Content starts

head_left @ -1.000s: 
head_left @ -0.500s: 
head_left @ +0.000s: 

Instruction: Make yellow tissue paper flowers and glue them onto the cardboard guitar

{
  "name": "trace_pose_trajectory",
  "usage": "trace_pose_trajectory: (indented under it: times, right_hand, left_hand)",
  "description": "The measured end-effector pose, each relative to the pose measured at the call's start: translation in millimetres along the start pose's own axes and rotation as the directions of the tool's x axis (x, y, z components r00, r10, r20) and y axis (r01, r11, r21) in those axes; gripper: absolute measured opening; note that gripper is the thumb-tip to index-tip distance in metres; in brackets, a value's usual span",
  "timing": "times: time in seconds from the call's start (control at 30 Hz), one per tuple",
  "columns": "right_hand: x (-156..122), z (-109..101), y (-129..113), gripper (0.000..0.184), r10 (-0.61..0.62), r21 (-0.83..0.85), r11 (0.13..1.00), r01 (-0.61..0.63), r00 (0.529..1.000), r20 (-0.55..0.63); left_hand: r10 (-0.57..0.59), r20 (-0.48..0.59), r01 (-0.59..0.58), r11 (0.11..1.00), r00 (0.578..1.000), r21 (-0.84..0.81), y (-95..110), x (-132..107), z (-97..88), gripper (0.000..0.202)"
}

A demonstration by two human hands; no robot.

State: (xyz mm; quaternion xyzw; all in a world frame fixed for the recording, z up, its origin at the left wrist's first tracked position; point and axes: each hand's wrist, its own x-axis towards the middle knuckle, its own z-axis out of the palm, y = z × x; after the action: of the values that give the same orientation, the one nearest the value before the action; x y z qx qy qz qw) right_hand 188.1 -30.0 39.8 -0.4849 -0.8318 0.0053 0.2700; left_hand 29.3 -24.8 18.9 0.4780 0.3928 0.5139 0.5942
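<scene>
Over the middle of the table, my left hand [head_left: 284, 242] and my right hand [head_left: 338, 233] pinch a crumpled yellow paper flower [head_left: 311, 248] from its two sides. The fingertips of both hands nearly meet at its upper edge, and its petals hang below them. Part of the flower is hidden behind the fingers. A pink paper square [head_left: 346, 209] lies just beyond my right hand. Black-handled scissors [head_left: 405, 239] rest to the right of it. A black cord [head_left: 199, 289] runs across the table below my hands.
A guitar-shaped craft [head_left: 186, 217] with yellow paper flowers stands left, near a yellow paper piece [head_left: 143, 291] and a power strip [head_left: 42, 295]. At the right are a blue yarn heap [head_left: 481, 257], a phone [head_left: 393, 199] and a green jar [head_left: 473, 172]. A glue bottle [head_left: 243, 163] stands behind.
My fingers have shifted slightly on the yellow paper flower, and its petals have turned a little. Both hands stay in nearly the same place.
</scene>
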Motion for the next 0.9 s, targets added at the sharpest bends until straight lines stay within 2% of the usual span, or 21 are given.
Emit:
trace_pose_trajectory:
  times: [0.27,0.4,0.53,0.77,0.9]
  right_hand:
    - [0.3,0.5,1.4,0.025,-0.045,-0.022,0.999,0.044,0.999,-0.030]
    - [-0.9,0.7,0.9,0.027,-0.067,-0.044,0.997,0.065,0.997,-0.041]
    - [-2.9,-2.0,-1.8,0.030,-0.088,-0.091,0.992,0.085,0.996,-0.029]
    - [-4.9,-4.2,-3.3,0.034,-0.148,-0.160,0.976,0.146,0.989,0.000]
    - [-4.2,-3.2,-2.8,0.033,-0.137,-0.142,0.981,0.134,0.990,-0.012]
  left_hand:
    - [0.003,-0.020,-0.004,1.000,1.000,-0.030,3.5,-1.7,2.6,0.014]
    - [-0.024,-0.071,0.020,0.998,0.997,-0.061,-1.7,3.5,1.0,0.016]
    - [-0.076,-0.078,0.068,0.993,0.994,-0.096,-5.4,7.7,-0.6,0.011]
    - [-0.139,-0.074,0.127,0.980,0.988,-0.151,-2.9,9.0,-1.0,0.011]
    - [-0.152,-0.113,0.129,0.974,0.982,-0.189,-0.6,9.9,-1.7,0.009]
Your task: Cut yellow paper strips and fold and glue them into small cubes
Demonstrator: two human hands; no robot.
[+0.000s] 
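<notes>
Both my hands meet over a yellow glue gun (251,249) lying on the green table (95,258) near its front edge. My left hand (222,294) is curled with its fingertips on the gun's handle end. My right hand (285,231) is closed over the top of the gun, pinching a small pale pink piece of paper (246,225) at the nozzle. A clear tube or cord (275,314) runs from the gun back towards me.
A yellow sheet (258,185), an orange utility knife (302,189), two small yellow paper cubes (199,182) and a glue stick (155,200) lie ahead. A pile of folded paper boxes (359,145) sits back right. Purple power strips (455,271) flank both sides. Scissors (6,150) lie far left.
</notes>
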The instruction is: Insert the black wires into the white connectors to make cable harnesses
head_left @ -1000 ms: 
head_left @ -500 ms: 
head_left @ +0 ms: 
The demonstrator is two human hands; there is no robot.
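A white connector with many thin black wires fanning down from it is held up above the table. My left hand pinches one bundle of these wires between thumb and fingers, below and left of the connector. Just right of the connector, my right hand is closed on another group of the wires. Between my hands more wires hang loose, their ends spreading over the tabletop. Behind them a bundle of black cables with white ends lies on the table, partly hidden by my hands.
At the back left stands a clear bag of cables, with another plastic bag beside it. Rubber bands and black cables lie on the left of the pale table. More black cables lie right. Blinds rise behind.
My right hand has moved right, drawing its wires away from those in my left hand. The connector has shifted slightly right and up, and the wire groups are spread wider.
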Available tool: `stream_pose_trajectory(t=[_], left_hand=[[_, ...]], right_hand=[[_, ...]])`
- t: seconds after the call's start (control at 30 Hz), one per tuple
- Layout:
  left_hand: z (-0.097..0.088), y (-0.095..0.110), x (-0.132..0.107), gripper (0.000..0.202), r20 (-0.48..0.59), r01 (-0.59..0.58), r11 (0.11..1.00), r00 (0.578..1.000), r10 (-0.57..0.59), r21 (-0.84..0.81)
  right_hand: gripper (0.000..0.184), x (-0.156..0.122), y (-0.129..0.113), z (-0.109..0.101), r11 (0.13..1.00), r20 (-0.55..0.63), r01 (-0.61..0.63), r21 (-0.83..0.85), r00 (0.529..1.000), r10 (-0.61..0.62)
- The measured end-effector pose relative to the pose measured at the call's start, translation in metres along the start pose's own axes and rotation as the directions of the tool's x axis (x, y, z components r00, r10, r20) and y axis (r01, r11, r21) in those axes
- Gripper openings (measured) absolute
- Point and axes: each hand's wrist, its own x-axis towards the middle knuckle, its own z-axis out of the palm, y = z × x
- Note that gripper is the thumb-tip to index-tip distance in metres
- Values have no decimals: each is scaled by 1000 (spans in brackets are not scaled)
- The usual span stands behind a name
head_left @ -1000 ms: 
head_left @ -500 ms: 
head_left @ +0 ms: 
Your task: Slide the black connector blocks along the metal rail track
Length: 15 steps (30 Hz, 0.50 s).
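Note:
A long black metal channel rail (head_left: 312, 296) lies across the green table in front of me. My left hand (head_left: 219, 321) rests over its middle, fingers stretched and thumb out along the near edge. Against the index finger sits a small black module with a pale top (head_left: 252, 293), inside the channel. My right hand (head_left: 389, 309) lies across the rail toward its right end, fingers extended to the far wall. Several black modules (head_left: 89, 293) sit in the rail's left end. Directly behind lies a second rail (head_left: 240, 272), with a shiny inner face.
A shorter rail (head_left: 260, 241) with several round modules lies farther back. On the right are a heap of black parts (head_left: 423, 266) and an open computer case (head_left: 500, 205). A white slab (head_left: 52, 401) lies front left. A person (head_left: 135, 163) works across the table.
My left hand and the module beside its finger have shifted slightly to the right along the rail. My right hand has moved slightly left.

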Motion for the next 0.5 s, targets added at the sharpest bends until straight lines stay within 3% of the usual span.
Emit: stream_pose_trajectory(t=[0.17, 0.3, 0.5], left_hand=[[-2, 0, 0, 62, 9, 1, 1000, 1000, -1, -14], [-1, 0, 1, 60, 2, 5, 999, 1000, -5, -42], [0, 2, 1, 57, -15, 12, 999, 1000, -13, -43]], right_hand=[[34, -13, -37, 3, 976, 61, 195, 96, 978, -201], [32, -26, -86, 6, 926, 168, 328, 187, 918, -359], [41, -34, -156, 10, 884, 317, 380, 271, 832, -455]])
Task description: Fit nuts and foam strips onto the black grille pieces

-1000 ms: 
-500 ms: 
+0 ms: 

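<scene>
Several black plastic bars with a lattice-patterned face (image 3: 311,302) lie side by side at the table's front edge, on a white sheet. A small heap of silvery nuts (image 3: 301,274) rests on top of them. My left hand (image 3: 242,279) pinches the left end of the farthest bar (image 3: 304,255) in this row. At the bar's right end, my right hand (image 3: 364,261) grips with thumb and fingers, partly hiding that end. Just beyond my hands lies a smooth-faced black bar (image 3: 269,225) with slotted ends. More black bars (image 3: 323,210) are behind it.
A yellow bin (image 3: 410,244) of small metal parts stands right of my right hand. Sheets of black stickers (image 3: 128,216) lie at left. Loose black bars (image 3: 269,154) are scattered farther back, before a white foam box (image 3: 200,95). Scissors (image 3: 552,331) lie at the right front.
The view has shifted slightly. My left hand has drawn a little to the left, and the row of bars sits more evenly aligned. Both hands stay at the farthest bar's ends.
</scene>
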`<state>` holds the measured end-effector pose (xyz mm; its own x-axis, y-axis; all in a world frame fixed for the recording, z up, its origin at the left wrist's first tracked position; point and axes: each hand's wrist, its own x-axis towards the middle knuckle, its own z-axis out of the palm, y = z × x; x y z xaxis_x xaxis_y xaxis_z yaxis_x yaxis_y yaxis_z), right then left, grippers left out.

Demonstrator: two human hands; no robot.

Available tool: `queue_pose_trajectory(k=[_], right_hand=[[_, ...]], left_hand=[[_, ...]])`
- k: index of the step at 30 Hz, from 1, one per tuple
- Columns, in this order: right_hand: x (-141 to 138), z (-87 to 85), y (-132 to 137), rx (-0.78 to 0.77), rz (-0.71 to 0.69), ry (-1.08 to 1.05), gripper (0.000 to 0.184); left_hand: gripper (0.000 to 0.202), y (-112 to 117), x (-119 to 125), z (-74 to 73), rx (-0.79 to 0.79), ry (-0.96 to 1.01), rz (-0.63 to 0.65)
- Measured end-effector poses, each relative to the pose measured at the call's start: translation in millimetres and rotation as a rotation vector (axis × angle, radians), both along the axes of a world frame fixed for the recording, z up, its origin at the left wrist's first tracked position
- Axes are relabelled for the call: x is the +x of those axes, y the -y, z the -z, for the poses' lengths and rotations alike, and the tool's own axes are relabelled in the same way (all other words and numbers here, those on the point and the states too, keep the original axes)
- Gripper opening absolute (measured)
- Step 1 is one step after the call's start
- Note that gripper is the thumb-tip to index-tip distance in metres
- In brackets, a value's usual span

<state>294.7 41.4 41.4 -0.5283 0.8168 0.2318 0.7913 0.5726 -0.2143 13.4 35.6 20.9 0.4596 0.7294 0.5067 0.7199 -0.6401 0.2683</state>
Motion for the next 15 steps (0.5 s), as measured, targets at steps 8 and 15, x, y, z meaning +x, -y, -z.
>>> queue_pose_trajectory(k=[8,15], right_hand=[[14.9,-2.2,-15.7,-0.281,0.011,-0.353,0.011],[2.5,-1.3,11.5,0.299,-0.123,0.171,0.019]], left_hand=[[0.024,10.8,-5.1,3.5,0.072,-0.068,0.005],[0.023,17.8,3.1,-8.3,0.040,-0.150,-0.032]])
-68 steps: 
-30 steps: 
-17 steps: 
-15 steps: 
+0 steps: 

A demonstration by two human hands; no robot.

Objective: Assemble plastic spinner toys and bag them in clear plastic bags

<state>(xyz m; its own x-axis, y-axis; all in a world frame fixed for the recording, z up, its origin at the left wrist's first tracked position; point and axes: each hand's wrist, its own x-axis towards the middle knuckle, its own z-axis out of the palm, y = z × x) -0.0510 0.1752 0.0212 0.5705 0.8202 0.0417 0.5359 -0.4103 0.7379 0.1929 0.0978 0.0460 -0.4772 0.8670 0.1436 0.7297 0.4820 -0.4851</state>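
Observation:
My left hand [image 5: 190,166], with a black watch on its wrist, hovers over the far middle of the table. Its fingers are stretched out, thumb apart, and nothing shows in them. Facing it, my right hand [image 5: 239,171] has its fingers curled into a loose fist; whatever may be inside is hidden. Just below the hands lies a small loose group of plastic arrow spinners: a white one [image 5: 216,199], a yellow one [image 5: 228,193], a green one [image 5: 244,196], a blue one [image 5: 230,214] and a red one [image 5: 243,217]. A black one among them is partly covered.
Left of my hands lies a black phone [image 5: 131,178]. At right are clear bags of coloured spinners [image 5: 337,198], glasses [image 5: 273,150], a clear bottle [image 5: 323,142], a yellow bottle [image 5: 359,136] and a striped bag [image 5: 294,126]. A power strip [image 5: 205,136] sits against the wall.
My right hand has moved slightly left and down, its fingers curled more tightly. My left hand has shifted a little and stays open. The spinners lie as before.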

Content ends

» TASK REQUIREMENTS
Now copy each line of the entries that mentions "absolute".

» RESPONSE AREA
  "description": "The measured end-effector pose, each relative to the pose measured at the call's start: translation in millimetres along the start pose's own axes and rotation as the directions of the tool's x axis (x, y, z components r00, r10, r20) and y axis (r01, r11, r21) in those axes; gripper: absolute measured opening; note that gripper is the thumb-tip to index-tip distance in metres; in brackets, a value's usual span",
- Gripper openings (measured) absolute
- Gripper opening absolute (measured)

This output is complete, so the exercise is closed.